**PROBLEM TO SOLVE**
From the first line of the data down to the line bearing "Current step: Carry", output every line exactly and include no pictures.

**INFORMATION SHOWN**
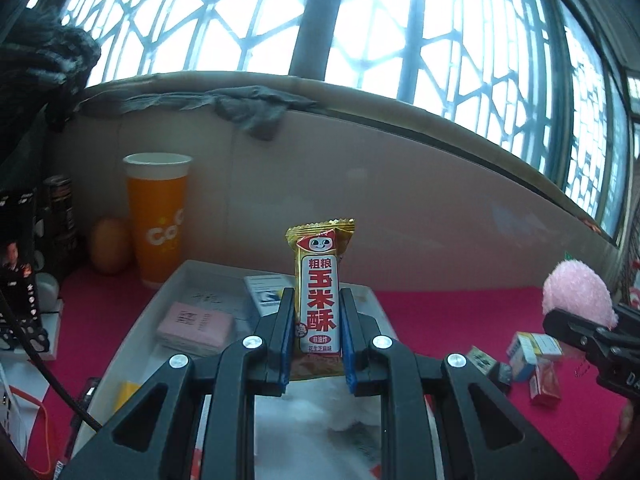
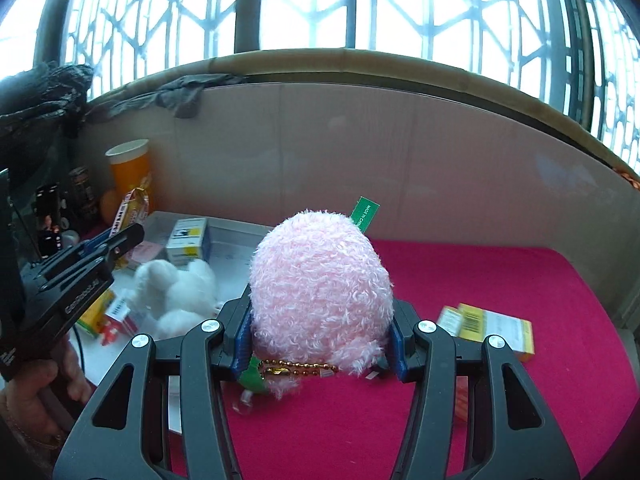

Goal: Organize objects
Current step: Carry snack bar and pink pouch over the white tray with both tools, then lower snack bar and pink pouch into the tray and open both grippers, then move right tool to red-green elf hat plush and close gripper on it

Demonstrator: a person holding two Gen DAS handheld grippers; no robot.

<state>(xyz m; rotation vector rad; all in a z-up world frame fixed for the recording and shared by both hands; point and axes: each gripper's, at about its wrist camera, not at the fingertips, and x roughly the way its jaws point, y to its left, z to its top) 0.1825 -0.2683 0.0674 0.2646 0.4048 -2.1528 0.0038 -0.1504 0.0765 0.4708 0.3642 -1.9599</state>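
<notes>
The right gripper (image 2: pixel 320 336) fingers (image 2: pixel 243 340) clamp a pink plush toy (image 2: pixel 320 288) above the red cloth (image 2: pixel 480 280).

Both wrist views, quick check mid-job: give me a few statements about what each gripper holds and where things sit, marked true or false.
1. The left gripper is shut on an upright snack bar. True.
2. The right gripper is open and holds nothing. False: it is shut on a pink plush toy.
3. A white plush toy lies in the white tray. True.
4. The orange cup stands inside the tray. False: it stands outside, behind the tray's far corner.
5. Small boxes lie on the red cloth. True.
</notes>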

**COMPLETED EXERCISE**
Goal: Organize objects
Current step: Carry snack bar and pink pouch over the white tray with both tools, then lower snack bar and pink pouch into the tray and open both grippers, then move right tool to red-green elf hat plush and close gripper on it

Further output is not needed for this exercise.